→ Exercise
Print the listing in full, with no character changed.

→ Provided material
--------------------------------

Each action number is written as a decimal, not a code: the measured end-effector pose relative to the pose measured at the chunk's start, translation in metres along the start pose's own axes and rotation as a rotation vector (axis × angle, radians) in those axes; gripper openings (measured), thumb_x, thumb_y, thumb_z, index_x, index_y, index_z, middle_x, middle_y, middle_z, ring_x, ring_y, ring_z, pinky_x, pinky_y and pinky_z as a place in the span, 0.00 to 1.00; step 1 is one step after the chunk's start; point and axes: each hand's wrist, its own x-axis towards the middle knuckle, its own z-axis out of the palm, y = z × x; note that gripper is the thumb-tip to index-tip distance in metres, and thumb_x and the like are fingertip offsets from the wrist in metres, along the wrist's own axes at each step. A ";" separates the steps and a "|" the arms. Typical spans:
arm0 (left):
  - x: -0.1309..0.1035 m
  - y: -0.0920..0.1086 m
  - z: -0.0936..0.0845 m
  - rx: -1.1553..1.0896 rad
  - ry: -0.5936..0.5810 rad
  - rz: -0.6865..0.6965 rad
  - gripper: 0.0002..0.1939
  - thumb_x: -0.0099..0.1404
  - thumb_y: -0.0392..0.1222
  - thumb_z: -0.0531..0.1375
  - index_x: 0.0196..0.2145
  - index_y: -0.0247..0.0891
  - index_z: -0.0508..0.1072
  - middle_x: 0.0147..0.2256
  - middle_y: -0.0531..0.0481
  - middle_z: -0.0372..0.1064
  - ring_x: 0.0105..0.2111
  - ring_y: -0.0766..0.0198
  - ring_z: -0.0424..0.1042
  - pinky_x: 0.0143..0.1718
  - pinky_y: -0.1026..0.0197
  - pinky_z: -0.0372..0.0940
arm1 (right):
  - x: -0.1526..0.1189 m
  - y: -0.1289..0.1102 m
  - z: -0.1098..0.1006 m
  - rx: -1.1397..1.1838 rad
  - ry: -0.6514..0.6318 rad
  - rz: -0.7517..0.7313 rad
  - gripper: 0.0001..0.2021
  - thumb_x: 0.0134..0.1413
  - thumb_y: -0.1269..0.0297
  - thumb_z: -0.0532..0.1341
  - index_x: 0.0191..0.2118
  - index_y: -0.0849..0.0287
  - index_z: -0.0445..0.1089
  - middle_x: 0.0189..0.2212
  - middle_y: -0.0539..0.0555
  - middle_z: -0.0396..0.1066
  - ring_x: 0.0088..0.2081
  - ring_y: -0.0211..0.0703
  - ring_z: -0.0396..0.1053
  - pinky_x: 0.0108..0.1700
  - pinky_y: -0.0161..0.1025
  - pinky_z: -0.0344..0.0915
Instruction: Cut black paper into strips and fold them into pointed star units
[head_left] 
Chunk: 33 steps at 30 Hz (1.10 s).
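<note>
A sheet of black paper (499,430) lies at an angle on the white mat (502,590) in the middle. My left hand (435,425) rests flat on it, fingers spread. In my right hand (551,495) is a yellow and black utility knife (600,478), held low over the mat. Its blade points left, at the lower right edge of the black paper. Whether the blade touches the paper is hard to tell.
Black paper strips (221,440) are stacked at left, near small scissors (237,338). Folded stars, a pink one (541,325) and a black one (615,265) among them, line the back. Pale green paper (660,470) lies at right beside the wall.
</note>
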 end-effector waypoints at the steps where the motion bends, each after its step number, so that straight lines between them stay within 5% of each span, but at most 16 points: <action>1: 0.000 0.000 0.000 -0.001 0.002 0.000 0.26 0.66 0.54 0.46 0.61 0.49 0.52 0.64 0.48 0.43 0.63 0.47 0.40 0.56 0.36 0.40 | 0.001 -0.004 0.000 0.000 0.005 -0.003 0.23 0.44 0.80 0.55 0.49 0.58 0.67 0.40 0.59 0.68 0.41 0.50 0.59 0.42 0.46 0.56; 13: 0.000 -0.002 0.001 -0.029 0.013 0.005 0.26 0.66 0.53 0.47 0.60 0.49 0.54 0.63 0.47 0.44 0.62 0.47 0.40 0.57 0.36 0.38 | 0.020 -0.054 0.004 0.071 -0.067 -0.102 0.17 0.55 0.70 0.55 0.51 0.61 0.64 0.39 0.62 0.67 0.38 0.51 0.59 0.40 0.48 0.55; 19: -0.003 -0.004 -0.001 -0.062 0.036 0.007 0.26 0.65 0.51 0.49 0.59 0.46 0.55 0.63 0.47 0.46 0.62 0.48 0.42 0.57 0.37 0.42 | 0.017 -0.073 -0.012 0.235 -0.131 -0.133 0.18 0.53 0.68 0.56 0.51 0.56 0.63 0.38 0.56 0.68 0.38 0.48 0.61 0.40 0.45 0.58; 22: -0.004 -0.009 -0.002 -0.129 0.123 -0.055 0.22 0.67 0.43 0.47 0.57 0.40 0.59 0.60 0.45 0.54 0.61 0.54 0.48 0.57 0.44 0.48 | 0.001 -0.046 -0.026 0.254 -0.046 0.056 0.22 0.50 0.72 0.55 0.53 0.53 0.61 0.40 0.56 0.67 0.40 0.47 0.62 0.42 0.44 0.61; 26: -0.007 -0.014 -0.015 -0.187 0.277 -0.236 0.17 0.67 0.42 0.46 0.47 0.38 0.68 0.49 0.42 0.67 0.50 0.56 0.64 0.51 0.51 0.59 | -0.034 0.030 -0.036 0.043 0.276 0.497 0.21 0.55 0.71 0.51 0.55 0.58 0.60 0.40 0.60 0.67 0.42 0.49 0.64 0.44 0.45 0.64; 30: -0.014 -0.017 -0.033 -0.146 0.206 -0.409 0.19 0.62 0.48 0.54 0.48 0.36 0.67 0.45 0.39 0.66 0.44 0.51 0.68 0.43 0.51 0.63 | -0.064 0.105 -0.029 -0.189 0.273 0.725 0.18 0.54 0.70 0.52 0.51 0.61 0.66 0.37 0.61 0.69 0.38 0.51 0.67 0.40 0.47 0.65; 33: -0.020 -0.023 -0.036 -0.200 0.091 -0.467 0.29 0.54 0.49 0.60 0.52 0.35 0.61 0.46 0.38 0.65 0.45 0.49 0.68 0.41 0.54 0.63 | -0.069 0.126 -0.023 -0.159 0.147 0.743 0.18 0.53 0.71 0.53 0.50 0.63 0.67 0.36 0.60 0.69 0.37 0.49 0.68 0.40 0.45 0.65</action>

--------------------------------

→ Exercise answer
Each action number is written as a decimal, not a code: the measured end-effector pose relative to the pose measured at the chunk's start, translation in metres along the start pose's own axes and rotation as a rotation vector (axis × angle, radians) in those axes; gripper openings (measured), thumb_x, thumb_y, thumb_z, index_x, index_y, index_z, middle_x, middle_y, middle_z, ring_x, ring_y, ring_z, pinky_x, pinky_y and pinky_z as a place in the span, 0.00 to 1.00; step 1 is one step after the chunk's start; point and axes: each hand's wrist, its own x-axis towards the middle knuckle, its own z-axis out of the palm, y = z × x; note that gripper is the thumb-tip to index-tip distance in metres, and thumb_x and the like are fingertip offsets from the wrist in metres, along the wrist's own axes at each step. A ";" separates the steps and a "|" the arms. Typical spans:
arm0 (left):
  - x: -0.1309..0.1035 m
  - y: -0.0920..0.1086 m
  - z: -0.0936..0.0845 m
  - rx: -1.1553..1.0896 rad
  - ry: -0.5936..0.5810 rad
  - rz: -0.6865..0.6965 rad
  - gripper: 0.0002..0.1939
  - thumb_x: -0.0099..0.1404
  - thumb_y: -0.0392..0.1222
  - thumb_z: -0.0531..0.1375
  - index_x: 0.0196..0.2145
  - index_y: -0.0247..0.0891
  - index_z: -0.0508..0.1072
  - middle_x: 0.0147..0.2256
  - middle_y: -0.0531..0.0481
  - middle_z: -0.0372..0.1064
  - ring_x: 0.0105..0.2111
  - ring_y: -0.0766..0.0198
  - ring_z: -0.0424..0.1042
  - pinky_x: 0.0143..0.1718
  - pinky_y: -0.1026..0.0197
  - pinky_z: -0.0372..0.0940
arm1 (right):
  - x: -0.1526..0.1189 m
  - y: -0.1289..0.1102 m
  - z: -0.1098..0.1006 m
  - rx: -1.1397..1.1838 rad
  - ry: -0.6514..0.6318 rad
  - rz: -0.7517..0.7313 rad
  - gripper: 0.0001..0.2021
  - thumb_x: 0.0134..0.1413
  - thumb_y: -0.1269..0.0297
  - thumb_z: -0.0532..0.1341
  - index_x: 0.0191..0.2118
  - index_y: -0.0849..0.0287
  - index_z: -0.0445..0.1089
  - middle_x: 0.0189..0.2212
  - middle_y: -0.0539..0.0555
  - middle_z: -0.0396..0.1066
  - ring_x: 0.0088..0.2081
  - ring_y: -0.0211..0.0703
  - ring_z: -0.0396..0.1053
  - pinky_x: 0.0108..0.1700
  - pinky_y: -0.0161..0.1025
  - pinky_z: -0.0344..0.0915
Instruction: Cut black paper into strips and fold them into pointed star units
[head_left] 
Chunk: 33 steps at 30 Hz (1.10 s).
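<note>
A sheet of black paper (499,430) lies at an angle on the white mat (502,590) in the middle. My left hand (435,425) rests flat on it, fingers spread. In my right hand (551,495) is a yellow and black utility knife (600,478), held low over the mat. Its blade points left, at the lower right edge of the black paper. Whether the blade touches the paper is hard to tell.
Black paper strips (221,440) are stacked at left, near small scissors (237,338). Folded stars, a pink one (541,325) and a black one (615,265) among them, line the back. Pale green paper (660,470) lies at right beside the wall.
</note>
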 end-effector waypoints at the steps where the motion bends, each after its step number, so that straight lines between them stay within 5% of each span, but at most 16 points: <action>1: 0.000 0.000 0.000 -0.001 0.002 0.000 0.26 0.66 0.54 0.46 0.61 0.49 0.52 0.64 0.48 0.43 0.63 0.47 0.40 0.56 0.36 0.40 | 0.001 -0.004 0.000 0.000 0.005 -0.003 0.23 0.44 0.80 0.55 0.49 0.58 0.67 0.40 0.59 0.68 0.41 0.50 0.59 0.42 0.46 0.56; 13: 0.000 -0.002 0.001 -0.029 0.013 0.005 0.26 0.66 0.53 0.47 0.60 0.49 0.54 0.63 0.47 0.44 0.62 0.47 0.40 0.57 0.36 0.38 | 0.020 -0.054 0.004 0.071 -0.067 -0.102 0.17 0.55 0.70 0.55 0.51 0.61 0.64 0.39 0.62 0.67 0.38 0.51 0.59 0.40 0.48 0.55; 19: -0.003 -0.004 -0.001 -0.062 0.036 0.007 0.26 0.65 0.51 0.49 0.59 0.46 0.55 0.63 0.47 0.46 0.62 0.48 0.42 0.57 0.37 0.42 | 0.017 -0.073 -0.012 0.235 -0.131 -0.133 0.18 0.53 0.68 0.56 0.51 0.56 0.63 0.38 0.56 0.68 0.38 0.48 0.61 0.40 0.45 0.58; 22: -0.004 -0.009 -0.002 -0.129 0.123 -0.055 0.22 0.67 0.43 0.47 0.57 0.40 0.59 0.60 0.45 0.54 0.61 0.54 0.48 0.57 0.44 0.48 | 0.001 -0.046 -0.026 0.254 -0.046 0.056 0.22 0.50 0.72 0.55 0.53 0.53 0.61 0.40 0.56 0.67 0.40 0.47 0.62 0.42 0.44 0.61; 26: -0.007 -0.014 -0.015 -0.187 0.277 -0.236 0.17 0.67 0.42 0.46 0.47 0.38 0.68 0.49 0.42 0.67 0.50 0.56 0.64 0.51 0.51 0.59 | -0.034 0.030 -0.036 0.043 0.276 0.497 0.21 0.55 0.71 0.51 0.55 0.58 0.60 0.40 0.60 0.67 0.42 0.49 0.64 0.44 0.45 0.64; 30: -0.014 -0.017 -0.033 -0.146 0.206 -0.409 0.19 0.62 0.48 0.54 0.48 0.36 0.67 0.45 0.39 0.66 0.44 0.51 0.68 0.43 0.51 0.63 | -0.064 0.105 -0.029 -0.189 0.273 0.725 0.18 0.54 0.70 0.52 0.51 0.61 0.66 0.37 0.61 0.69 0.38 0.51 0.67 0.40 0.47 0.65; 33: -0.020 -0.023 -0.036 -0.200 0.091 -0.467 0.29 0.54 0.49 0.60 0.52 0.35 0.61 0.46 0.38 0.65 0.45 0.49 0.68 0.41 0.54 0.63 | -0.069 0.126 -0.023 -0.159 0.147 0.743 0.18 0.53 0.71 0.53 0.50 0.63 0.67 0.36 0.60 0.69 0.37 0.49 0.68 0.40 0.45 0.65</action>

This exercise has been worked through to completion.